There is little disagreement that Germany needs to prove that the shift to a climate-friendly economy can be an economic success story, an idea echoed by energy state secretary Baake at the Climate-Alliance event.
“The world is looking at Germany and wonders: ‘Will they manage climate protection without putting off businesses?’” Baake said. “The energy transition must become not only a success in the ecological sense, but also in economic sense. Otherwise, other countries will not follow us.”
Carsten Rolle, the industry association BDI's energy and climate expert, concedes that climate policy can bring economic opportunities for German companies, because they command roughly 15 percent of the global market for products related to energy and the environment. “The development of these markets, where we’re positioned very well, offers opportunities. But there are also a whole slew of risks,” said Rolle. “We need to take the costs into account.”
ThyssenKrupp’s Theuer rejected the “primacy” and “nationalisation” of climate policy, warning that Germany “can’t permanently drive ahead if others don’t come along.”
“It is right that industrialised nations should march ahead on climate protection,” said Rolle. “But we need a level playing field between countries in direct competition.”
Rolle says Germany’s G20 presidency is an excellent opportunity to agree on international climate action measures, such as a price for CO2 emissions. “Otherwise, we will just see displacement of businesses. We already see a subtle but permanent investment leakage.”

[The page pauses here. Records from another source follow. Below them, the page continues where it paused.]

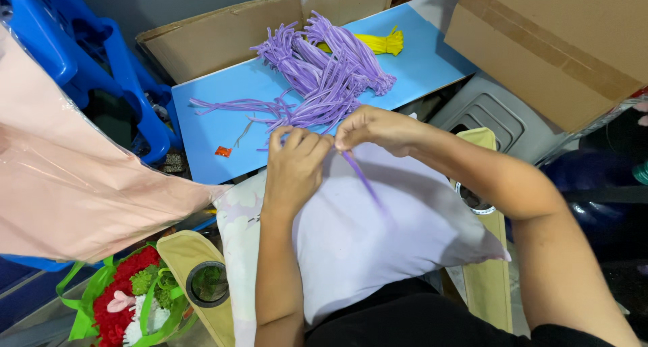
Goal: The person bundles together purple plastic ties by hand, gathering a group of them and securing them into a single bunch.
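Purple pipe cleaner [361, 178] pinched between left hand [295, 163] and right hand [378, 127], both closed on it above a pale lilac pillow [378, 239] on the lap, beyond which a light-blue board [223, 111] carries a purple pipe-cleaner heap [324, 73] and yellow bundle [383, 43], cardboard boxes [547, 43] and blue plastic chairs [81, 57] crowding around.

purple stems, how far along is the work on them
Done: no finished piece shows on the blue board. In hand: left hand and right hand pinch one purple stem over the pillow. Left: a big purple pile and a yellow bundle lie untouched.
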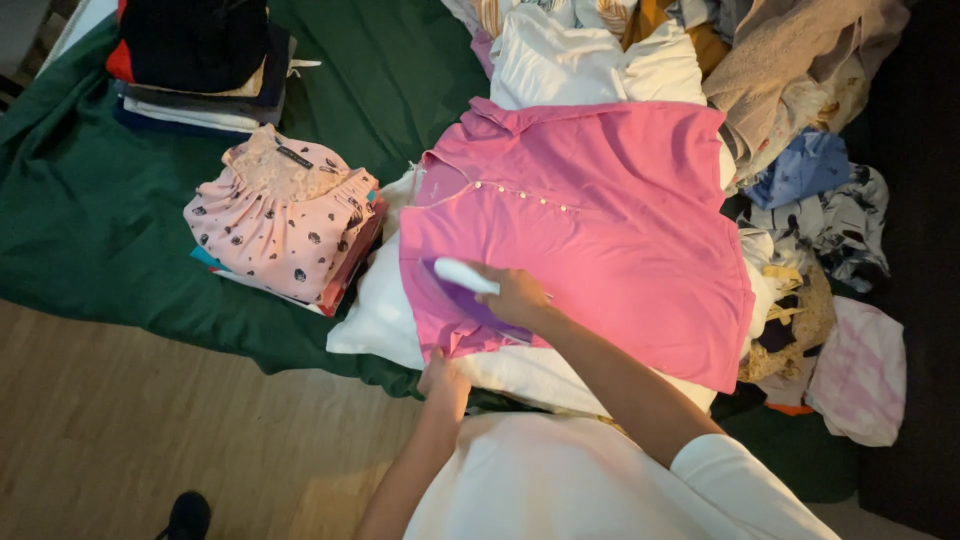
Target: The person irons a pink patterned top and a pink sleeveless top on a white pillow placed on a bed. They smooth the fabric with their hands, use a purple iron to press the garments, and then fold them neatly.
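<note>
Right hand fingers wrapped round purple-white iron on pink button shirt laid over white pillow on green bed, left hand pinching shirt hem; best w/ hem kept taut, slow even strokes, clear of buttons.

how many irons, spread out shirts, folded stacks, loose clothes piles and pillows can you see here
Irons: 1, a purple and white iron under the right hand
Spread-out shirts: 1, the pink shirt, its hem pinned by the left hand
Folded stacks: 2, the spotted pink stack and the dark stack
Loose clothes piles: 1, the unfolded heap
Pillows: 1, the white pillow
Total: 6
</note>
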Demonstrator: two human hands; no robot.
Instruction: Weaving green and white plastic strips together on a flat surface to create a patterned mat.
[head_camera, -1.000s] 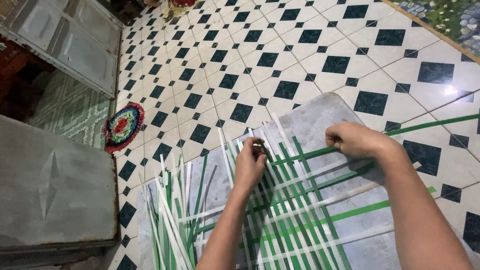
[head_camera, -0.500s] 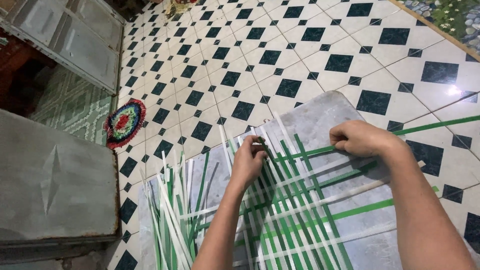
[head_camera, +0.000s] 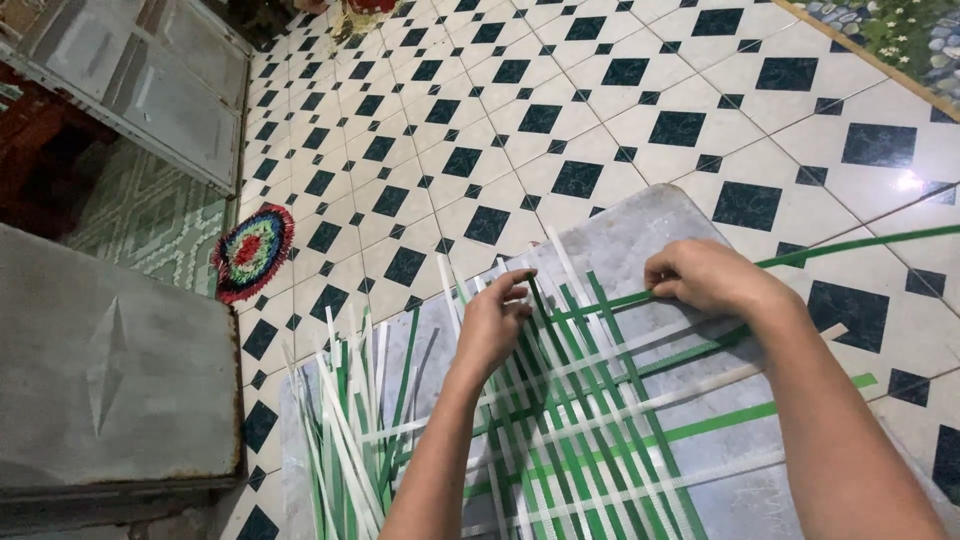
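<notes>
A half-woven mat of green and white strips (head_camera: 590, 420) is spread on a grey sheet (head_camera: 640, 235) over the tiled floor (head_camera: 560, 90). The left hand (head_camera: 495, 325) is laid flat on the weave, fingers loose, clasping nothing. At its 3 o'clock, the right hand (head_camera: 705, 275) is pinched shut on a green strip (head_camera: 860, 245). A round multicoloured rug (head_camera: 252, 250) is seen at 9 o'clock.

A round multicoloured mat (head_camera: 252, 250) lies on the black-and-white tiled floor (head_camera: 560, 110) near a grey metal door (head_camera: 150, 90).
</notes>
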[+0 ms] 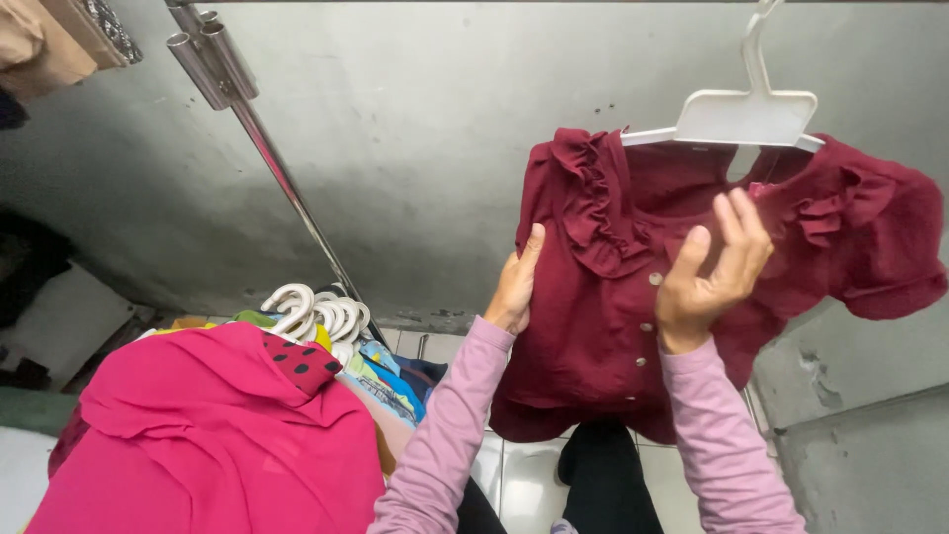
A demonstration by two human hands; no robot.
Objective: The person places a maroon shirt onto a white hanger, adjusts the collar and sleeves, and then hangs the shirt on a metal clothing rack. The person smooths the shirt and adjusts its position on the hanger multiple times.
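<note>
Left hand (514, 287) fingers grip the maroon blouse's (603, 326) edge; right hand (714, 267) fingers spread open, resting on its front; white hanger (749, 114) above.

Lighting: even, soft, moderately bright; source not visible. Shadows: faint, diffuse on the grey wall (415, 148); deeper dark at the left edge. Glare: small highlights on the metal rail (287, 188). Focus: sharp throughout, blouse (613, 326) folds crisp. Distortion: wide-angle, rail and wall lines bowing and leaning toward the frame edges. Colours saturated.
</note>
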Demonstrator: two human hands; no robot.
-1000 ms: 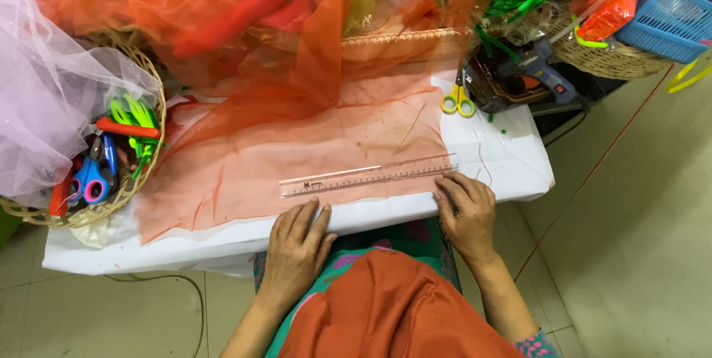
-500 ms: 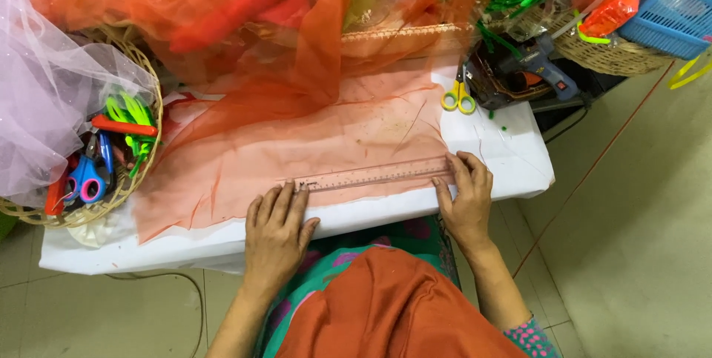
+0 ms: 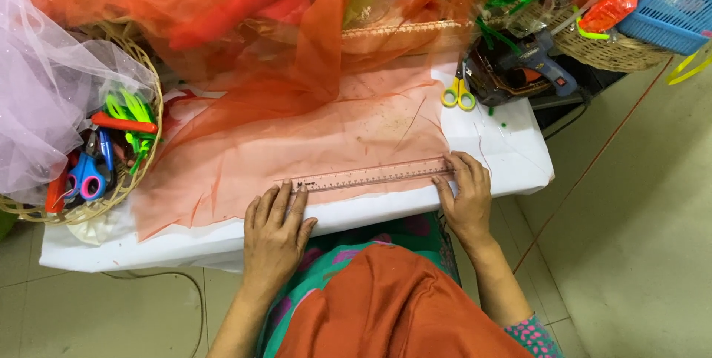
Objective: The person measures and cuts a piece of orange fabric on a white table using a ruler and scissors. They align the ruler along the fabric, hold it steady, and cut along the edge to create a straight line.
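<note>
A sheer orange net fabric (image 3: 319, 136) lies spread over a white-covered table (image 3: 512, 158). A clear plastic ruler (image 3: 371, 177) lies across the fabric near the table's front edge. My left hand (image 3: 276, 233) rests flat at the front edge, its fingertips touching the ruler's left end. My right hand (image 3: 466, 196) presses on the ruler's right end with fingers spread. Neither hand grips anything. A bunched orange cloth (image 3: 393, 306) covers my lap below the table.
A wicker basket (image 3: 111, 180) at the left holds scissors and green pieces, with pale pink net (image 3: 44, 98) beside it. Yellow-handled scissors (image 3: 458, 94) and a glue gun (image 3: 534, 61) lie at the back right. A blue plastic basket (image 3: 667, 10) sits at the far right.
Both hands slid the ruler slightly toward the table's front edge. My left hand moved from below the table edge up onto the ruler's left end.
</note>
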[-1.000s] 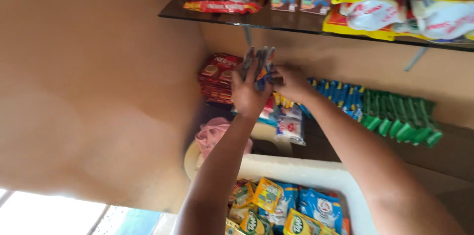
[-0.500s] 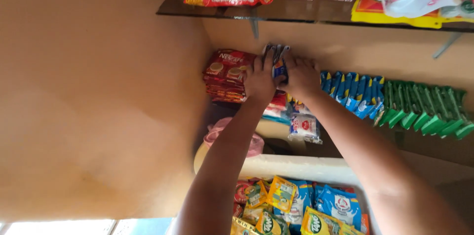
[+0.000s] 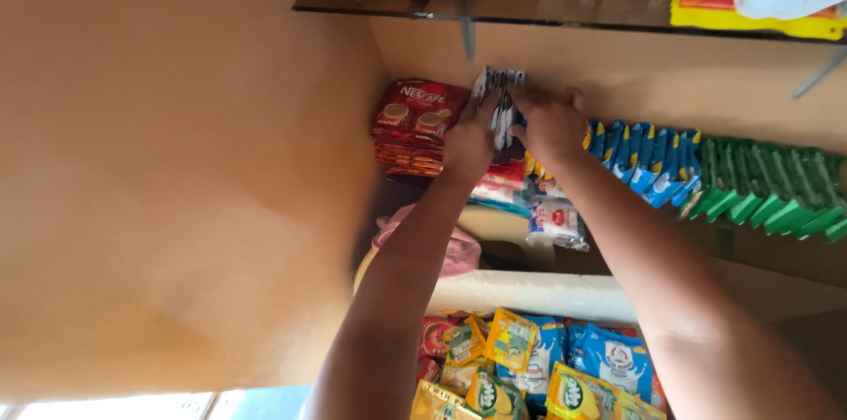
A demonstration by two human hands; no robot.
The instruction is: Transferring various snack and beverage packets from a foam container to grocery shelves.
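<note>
Up against the back wall (image 3: 670, 76), at the left end of the middle shelf, sits a stack of red sachet packs (image 3: 415, 124), flat and glossy, lying on their broad faces just left of where I'm working. My left hand (image 3: 468, 142) is closed round the near side of a small bundle of blue-and-white sachets (image 3: 498, 98), fingers wrapped over its lower half. The bundle stands on end, its long axis running up toward the glass shelf (image 3: 529, 10) above, the crinkled foil tops fanned out just above my knuckles. My right hand (image 3: 551, 124) pinches the same bundle from the other side, so both hands are clamped on it and it sits squeezed between them, equally close to each. Right of my right hand, a row of blue sachets (image 3: 640, 155) leans in overlapping ranks, thin and shiny, and beyond them a like row of green sachets (image 3: 776, 195) slants the same way. Below, past my forearms, a white tray (image 3: 529, 292) holds puffy yellow and blue snack packets (image 3: 547, 367).
</note>
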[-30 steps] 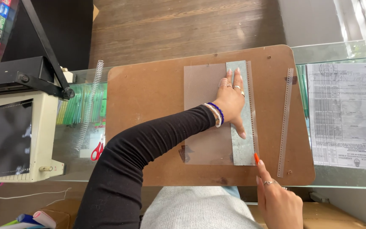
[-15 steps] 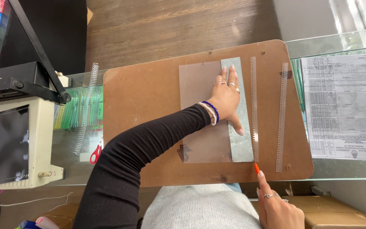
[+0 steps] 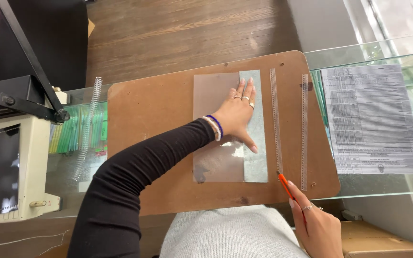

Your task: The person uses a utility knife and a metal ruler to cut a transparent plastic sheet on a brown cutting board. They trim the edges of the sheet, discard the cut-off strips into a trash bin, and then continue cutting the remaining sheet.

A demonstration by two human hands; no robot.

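Note:
My left hand (image 3: 238, 114) lies flat, fingers spread, on a clear plastic sheet (image 3: 216, 157) that overlaps a grey metal plate (image 3: 257, 157) on a brown board (image 3: 154, 119). My right hand (image 3: 317, 224) grips a thin orange cutter (image 3: 285, 185), its tip at the near end of a narrow punched plastic strip (image 3: 275, 119) just right of the plate. A second punched strip (image 3: 304, 124) lies further right on the board.
A printed sheet (image 3: 371, 119) lies on the glass table at the right. A white spiral coil (image 3: 88, 126) and green sleeves (image 3: 75, 129) are left of the board, beside a beige binding machine (image 3: 10, 167). A cardboard box (image 3: 383, 239) sits lower right.
The narrow strip now lies apart from the plate, to its right. My right hand has brought the cutter's tip to the strip's near end. My left hand stays pressed on the sheet.

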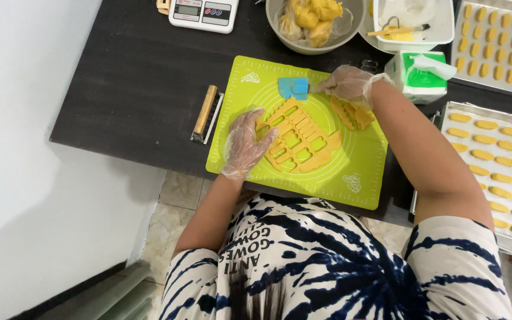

But Nallinger lamented during the hearing that the public debate on climate protection is often dominated by worries about the associated costs, instead of focusing on opportunities. “When it comes to the energy transition, everybody keeps talking about ‘costs’ – but in the end, we’re talking about investment in new infrastructure, and it’s also about jobs that are created by this transformation.”
What targets for 2050?
Given these contrasting viewpoints, there is no end in sight in the battle over Germany’s climate policies. The next dispute is already on the horizon. It concerns the objectives beyond 2020 and 2030: What climate targets should Germany pursue for 2050?
The WWF’s Günther insisted that a 95 percent cut must be the “core orientation” for 2050. “80 percent is obsolete,” she said.
Rolle warned at the same hearing that pursuing the 95 percent target would require twice as much in investment than an 80 percent target. “Especially for industry, the difference is enormous.”
The road to Germany’s climate-neutrality by mid-century will continue to lead through difficult terrain, and it is very possible that future politicians will come to realise see the period before 2030 as the easy bit – compared to what lies ahead.